> [Assignment]
Check each line of the records below for the word "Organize" and copy those where it appears.

== == ==

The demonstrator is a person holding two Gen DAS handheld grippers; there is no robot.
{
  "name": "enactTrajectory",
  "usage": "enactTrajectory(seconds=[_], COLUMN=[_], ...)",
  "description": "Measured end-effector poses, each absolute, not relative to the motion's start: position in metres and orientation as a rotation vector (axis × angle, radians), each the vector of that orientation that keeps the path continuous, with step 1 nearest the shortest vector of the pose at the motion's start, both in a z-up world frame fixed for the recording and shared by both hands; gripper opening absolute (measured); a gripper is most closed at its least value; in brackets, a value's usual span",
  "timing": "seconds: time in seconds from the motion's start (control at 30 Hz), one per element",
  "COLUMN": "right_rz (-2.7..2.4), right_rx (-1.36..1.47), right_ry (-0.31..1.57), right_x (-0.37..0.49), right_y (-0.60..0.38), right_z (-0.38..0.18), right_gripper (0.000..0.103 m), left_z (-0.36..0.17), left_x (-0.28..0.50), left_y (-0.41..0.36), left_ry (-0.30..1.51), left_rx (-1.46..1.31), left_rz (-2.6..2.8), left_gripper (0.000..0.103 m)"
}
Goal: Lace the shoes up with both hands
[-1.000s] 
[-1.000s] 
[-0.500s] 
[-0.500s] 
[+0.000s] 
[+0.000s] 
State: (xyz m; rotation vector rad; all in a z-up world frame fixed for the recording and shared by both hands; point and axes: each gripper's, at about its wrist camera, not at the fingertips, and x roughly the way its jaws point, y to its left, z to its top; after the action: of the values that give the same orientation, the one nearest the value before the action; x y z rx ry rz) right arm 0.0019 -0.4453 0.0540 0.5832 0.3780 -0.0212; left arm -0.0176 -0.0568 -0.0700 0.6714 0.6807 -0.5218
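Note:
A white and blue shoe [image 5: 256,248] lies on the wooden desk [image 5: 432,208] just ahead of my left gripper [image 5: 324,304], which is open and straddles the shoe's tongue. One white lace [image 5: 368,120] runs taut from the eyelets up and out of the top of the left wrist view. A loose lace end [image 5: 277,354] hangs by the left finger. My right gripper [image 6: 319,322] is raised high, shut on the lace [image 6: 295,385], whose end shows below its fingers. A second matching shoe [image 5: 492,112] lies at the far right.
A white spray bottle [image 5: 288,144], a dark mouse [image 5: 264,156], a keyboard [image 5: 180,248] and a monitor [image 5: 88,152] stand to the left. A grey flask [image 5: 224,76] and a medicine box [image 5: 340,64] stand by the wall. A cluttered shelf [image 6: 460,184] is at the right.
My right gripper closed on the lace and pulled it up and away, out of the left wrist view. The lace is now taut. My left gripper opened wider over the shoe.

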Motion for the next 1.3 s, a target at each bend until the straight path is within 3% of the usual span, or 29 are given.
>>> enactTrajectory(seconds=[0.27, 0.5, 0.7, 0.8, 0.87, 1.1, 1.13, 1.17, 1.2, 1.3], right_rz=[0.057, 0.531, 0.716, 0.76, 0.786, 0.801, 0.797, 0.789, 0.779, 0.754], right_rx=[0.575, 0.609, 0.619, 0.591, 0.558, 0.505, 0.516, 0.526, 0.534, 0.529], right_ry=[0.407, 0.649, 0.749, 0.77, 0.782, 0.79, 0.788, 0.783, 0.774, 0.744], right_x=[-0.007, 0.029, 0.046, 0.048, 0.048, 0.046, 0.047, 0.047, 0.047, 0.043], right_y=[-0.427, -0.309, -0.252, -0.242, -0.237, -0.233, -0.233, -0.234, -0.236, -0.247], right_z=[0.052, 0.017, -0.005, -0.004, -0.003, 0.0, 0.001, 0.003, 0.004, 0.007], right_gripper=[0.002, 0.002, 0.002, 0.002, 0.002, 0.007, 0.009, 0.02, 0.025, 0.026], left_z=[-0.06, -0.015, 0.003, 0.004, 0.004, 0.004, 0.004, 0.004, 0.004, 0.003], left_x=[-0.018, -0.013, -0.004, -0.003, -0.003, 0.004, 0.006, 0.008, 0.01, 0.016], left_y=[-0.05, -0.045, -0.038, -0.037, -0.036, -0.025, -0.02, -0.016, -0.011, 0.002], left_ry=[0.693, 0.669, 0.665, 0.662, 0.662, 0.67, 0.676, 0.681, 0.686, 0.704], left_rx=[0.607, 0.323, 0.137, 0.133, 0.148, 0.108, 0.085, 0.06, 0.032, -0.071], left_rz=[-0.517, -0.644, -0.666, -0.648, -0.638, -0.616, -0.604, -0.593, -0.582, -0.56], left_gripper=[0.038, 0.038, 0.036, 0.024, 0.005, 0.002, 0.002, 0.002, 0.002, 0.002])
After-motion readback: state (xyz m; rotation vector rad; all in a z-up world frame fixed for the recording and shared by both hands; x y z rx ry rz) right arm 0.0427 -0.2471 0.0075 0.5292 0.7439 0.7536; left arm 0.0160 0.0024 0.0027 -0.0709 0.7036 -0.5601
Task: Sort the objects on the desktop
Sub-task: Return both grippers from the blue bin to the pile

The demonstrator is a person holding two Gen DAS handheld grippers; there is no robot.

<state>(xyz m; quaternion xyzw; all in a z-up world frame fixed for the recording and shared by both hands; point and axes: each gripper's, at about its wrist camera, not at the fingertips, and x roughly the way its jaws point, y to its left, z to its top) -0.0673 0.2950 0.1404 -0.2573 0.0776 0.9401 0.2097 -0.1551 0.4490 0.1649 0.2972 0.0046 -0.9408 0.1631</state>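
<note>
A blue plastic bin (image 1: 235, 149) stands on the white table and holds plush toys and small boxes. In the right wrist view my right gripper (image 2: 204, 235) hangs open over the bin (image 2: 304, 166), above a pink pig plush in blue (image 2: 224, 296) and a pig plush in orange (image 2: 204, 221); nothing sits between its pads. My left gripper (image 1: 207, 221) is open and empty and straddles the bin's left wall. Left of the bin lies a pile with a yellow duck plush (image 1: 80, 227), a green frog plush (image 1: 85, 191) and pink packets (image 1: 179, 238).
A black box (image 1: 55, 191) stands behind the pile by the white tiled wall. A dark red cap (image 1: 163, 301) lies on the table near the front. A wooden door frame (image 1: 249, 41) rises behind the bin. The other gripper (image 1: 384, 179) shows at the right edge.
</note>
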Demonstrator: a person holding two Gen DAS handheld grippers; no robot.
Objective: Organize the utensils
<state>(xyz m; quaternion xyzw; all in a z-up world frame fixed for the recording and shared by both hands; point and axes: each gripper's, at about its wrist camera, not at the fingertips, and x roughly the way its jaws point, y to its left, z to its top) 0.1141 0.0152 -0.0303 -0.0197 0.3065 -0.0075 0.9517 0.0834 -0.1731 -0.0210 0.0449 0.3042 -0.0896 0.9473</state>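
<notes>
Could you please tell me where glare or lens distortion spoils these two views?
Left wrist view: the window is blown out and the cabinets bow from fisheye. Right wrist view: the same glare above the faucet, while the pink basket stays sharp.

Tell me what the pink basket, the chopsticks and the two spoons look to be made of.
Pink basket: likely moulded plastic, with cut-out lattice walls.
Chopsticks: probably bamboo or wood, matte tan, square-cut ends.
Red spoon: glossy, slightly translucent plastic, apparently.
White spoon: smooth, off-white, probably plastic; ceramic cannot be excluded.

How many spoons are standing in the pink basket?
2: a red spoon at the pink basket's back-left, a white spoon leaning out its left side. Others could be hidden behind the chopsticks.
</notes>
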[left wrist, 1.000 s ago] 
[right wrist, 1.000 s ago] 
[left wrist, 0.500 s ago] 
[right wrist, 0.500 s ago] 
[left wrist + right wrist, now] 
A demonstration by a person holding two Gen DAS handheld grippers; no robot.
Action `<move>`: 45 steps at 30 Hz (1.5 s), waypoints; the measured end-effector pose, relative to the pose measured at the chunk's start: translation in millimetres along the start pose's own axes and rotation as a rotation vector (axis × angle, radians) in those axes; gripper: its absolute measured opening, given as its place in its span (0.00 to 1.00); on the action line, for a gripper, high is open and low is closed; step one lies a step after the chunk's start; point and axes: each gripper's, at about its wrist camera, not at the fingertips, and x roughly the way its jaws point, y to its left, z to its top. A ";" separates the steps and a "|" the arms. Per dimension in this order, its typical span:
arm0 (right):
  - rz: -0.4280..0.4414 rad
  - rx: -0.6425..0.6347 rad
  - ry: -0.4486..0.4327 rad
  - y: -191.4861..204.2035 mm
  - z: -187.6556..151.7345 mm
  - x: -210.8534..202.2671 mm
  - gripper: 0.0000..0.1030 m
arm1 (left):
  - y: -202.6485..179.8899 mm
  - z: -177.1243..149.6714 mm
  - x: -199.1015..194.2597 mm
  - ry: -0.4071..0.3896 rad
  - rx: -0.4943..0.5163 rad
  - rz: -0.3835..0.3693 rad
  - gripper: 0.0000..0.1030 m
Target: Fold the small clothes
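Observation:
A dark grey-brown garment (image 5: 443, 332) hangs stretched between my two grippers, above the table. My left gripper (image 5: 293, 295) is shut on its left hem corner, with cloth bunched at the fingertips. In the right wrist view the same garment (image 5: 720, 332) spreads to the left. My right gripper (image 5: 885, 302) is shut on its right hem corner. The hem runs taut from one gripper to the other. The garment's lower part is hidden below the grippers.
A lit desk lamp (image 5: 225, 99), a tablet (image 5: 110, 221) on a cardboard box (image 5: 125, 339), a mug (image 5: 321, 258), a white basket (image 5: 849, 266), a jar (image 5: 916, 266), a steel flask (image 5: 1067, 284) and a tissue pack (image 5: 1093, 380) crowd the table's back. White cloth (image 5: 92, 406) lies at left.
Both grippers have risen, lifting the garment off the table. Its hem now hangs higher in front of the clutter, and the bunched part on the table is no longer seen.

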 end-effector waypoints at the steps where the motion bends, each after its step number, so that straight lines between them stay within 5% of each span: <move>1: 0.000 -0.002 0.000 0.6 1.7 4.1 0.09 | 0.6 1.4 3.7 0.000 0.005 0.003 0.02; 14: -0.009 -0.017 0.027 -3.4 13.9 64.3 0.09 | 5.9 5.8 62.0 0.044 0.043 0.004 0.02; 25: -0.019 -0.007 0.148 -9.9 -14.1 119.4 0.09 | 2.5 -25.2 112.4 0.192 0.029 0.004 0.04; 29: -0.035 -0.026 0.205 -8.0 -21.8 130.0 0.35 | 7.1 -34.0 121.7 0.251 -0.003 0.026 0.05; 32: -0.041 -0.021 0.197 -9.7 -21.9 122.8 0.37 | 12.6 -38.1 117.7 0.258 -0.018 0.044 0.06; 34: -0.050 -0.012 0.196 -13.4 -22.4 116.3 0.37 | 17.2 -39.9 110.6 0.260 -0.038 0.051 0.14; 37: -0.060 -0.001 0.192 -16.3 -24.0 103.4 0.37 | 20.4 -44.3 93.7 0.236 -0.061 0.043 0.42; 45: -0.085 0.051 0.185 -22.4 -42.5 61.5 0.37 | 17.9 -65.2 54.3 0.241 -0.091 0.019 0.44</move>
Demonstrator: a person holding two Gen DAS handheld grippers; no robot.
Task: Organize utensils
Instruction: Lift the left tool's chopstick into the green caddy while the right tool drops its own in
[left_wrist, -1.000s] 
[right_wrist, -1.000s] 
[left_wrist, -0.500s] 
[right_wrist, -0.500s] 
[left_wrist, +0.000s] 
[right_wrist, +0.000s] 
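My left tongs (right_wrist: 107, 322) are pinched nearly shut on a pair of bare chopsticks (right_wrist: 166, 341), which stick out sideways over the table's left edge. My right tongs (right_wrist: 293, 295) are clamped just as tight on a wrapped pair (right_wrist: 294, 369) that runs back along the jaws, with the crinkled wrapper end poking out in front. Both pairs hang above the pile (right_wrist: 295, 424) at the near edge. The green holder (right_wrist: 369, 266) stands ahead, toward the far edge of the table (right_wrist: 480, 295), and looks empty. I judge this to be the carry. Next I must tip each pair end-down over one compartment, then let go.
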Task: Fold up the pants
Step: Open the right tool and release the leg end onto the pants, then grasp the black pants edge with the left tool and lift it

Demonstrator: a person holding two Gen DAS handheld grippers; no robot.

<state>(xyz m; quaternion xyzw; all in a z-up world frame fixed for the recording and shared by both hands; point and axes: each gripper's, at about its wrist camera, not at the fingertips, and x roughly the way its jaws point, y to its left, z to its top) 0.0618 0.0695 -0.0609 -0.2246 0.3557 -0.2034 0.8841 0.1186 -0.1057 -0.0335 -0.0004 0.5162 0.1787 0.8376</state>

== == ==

> [Exercise response]
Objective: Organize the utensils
Task: Organize utensils

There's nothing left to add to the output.